Throttling introduces a message queue between a Proxy Service and a Business Service that temporarily stores messages to prevent backend systems from overloading. Whenever the number of messages exceeds the thresholds as configured in the throttling settings, the message is stored in a queue. When the number of messages that need to be processed decreases, messages are removed from the queue and sent to the backend system via the Business Service.

The Oracle Administrator’s Guide for Oracle Service Bus 11g discusses throttling and its configuration:

"A throttling queue is an in-memory queue. Messages that are placed in this queue are not recoverable when a server fails or when you restart a server. When you delete or rename a business service, all the messages in the throttling queue are discarded."

Q: What values can be used as key for the Result Cache feature?
The result cache in Oracle Service Bus can be used to store data in-memory.

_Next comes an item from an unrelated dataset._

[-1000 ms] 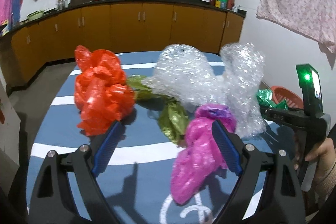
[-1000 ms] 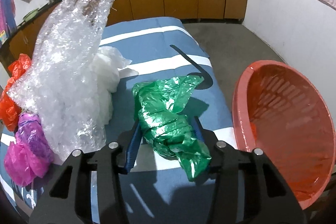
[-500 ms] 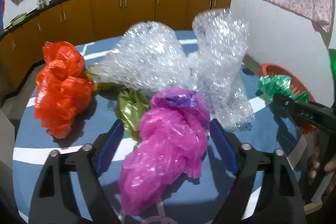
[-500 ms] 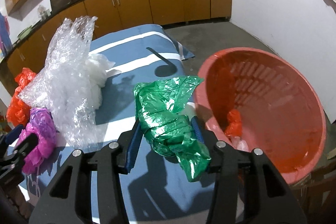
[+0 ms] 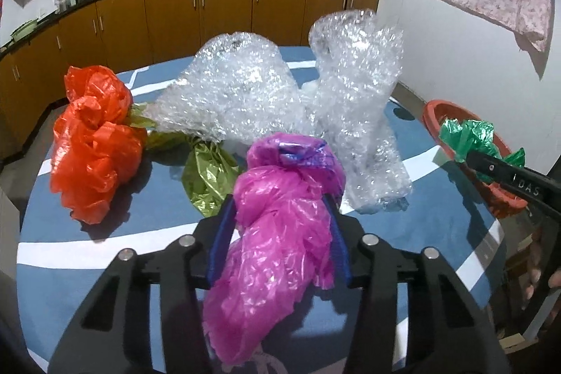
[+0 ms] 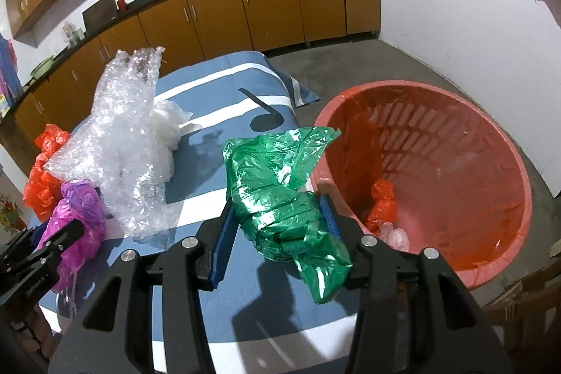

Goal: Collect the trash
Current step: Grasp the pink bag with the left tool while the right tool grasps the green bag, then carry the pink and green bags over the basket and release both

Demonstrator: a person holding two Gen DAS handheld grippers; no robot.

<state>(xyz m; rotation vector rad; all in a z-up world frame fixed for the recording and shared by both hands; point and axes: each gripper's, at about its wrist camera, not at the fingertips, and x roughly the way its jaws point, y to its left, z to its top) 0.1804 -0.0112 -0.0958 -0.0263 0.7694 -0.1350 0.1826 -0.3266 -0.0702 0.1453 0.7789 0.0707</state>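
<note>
My left gripper [image 5: 280,216] is shut on a crumpled magenta plastic bag [image 5: 280,233] over the blue striped table [image 5: 140,233]; the bag also shows in the right wrist view [image 6: 75,219]. My right gripper [image 6: 278,219] is shut on a crumpled green plastic bag [image 6: 280,191] and holds it above the table's right edge, beside the red basket [image 6: 491,163]. The green bag also shows in the left wrist view [image 5: 466,135].
On the table lie an orange bag [image 5: 94,142], an olive-green bag [image 5: 207,177], two bubble-wrap bundles [image 5: 238,86] [image 5: 361,100] and a white bag [image 6: 168,128]. The basket on the floor holds an orange bag [image 6: 382,205]. Wooden cabinets [image 5: 210,13] line the far wall.
My left gripper has moved onto the magenta bag and shut on it. My right gripper has carried the green bag up and right toward the red basket.
</note>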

When data is queried that is present in the cache, the data is fetched from memory instead of the query being sent to, and executed by the backend system. This decreases the load on the backend system. Note that this feature only works for data that is static; meaning the data is seldom changed. If not, the cache will result stale and out-of-date information. As part of the Result Cache feature you need to configure the key that is used to determine if the associated data is in the cache.

The Oracle's Developer’s Guide for Oracle Service Bus 11g says:

"Cache Token Expression – Oracle Service Bus uses a cache key to identify cached results for retrieval or population, and the cache token portion of the cache key provides the unique identifier. You can use an expression—the Cache Token Expression—to generate the cache token part of the cache key to uniquely identify a cached result for the business service.

The Cache Token Expression must resolve to a String or the value of simple content, such as an attribute or an element with no child elements. If the expression evaluates to null or causes an error, results are not cached."